Violence and death permeate William Gibson's Neuromancer trilogy. Disturbingly, it nonchalantly treats many of the deaths as inconsequential. The characters treat death as an everyday thing as common as breathing without much thought about their actions or their repercussions. Life itself loses much of ther value we think it has today. Not only does the character's dialogue show this attitude, but, as the following passage from Count Zero demonstartes, this nonchalance appears in the story's characteristic style:
"Right," Turner said, and drew the gun, depressing the stud that activated the xenon projector. The first tight-beam flash of noon-bright xenon light found a twisted saguaro, its needles like tufts of gray fur in the pitiless illumination. The second lit up the spiked skull on Lynch's belt, framed it in a sharp-edged circle. The sound of the shot and the sound of the bullet detonating on impact were indistinguishable, waves of concussion rolling out in invisible, ever-widening rings, out into the flat dark land like thunder. [Gibson 95]

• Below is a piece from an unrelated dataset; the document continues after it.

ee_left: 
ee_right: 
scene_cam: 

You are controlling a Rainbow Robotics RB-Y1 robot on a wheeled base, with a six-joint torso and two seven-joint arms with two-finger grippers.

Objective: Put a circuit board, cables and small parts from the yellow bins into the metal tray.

One death, however, that is taken in considerably more emotionally is Alain's in which Gibson describes:
And finding him there in that same watery light, silver light, the other tower blocks featureless, beyond a rectangle of window, against pale rainy sky, where he lay curled like a child on the hideous orange carpet, his spine a question mark beneath the taut back of his bottle-green velour jacket, his left hand spread above his ear, white fingers, faintest bluish tint at the base of his nails.
Kneeling, she [Marly] touched his neck. Knew. Beyond the window, all the rain sliding down, forever. Cradling his head, legs open, holding him, rocking, swaying, the dumb sad animal keening filling the bare rectangle of the room. . . .And after a time, becoming aware of the sharp thing under her palm, the neat stainless end of a length of very fine, very rigid wire, that protruded from his ear and between the spread cool fingers.
Ugly, ugly, that was no way to die; it got her up, anger, her hands like claws. [Gibson 143-144, ellipsis in original]
In relation to the way most other deaths are treated, this one produces a profound effect.
1. Although Webber and others are startled at Lynch's death, Turner is virtually unfazed despite being the killer. Furthermore, while Webber and others are initially startled, they soon put it in the back of their minds with no attempt to punish Turner. What does this say about the attitude towards death and killing in Gibson's world? Has killing become such a normal activity because physical death no longer means total death?
2. Look at the way Lynch's death is described: much of the paragraph is describing the xenon beam and its physical effects rather than focusing on what has happened to Lynch (and his body) or the significance of his killing is. What significance does Gibson's choice to describe most deaths in Count Zero and the other Sprawl series books like this have on the story? On the message he is trying to send to his readers? Also consider the beginning scene of Count Zero in which Turner is basically blown to bits, and the first few chapters talk about how he was put together more than the significance of this violent act.
3. Alain's death, on the other hand, is dealt with more traditional dignity. It describes his ravaged body and Marly's emotions towards his death. Why does Gibson choose to break from his typical mold here and give Alain's death this special stylish treatment?
4. Notice the color details that Gibson uses in describing death. Why does he use more vivid, warm colors such as "noon-bright xenon light" in Lynch's death, which Gibson presents with much casualness? Why does he use metallic, cold tones such as blue and gray in Alain's death when Gibson seems to treat Alain's situation with almost a sort of nobility?
Gibson, William.Count Zero. New York: Ace Books, 1986.